Am Vorabend des Aufstandes – Rumänien

15. Januar 2012

Bukarest, 15. Januar 2012.Tausende auf der Straße gegen Sozialabbau.

In Rumänien haben Massenproteste der Bevölkerung gegen die deftigen Kürzungen, der bereits jetzt nicht gerade üppigen sozialen Leistungen des Staates begonnen.

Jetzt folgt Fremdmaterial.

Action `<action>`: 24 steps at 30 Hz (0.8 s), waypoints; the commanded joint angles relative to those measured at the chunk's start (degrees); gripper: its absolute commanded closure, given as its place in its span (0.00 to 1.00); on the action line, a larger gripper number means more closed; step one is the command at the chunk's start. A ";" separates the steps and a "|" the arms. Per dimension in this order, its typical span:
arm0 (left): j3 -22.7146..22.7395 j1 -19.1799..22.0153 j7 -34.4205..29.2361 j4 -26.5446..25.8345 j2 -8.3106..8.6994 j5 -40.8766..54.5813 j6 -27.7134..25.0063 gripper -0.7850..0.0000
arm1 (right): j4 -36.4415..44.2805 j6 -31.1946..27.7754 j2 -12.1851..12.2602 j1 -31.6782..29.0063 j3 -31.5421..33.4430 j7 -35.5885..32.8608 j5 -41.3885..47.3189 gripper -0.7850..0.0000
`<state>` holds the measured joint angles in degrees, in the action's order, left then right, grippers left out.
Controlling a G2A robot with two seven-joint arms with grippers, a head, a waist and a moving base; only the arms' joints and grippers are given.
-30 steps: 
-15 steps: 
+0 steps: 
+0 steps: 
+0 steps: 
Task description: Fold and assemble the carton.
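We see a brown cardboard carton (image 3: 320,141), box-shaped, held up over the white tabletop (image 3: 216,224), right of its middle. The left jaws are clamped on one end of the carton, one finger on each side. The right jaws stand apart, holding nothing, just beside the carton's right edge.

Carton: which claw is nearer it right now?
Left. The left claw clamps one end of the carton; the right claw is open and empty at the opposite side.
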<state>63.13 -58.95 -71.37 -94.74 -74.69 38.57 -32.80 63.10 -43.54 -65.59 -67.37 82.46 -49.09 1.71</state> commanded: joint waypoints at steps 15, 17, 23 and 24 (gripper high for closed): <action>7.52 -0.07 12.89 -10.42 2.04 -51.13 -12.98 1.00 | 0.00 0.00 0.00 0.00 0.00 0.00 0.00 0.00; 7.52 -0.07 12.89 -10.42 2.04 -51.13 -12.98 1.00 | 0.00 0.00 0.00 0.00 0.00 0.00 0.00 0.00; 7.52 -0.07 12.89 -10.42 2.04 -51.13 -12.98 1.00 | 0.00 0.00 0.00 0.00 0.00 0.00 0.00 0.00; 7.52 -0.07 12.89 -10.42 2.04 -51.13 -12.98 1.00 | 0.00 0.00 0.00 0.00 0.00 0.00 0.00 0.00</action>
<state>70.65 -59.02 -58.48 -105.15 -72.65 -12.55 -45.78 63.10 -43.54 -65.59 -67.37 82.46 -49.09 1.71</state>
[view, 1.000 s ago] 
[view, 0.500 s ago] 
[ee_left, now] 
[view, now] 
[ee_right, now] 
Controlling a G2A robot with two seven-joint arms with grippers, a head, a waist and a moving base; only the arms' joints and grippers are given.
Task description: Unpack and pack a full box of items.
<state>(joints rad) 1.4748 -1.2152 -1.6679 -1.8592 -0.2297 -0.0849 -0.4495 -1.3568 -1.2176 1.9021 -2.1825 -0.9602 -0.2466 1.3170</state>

Ein Anlass war die Kündigung von Arafat – einem Beamten im rumänischen Gesundheitsministerium, der diese aufgrund der aktuell von der Regierung durchgeführten sgn. „sozialen Reform“ eingereicht hatte. Die Proteste begannen am Freitag in Bukarest und weiteten sich schnell auf andere rumänische Städte aus. Am Sonntag erfassten sie bereits die bedeutendsten Städte – dabei wurde „Tod dem Präsidenten“ gefordert. Der Präsident Basescu erwiderte darauf, dass „das Volk seinen Führer nicht verdient“ – womit er noch Öl auf’s Feuer goss. Aktuell werden die Proteste immer größer – zu gewaltsamen Zusammenstößen kam es in Bukarest, Timisoara, Cluj, Iasi und mehreren kleineren Städten. Den Rentnern, die die Mehrheit der Protestierenden stellen, schlossen sich Fußballfans und Studenten an. Die Zahl der Protestierenden wächst von Minute zu Minute. Die Senkung der sozialen Leistungen – d.h. jener Leistungen, mit denen der Staat seine Existenz rechtfertigt – wird besonders durch den IWF gefördert – und das nicht nur in Rumänien.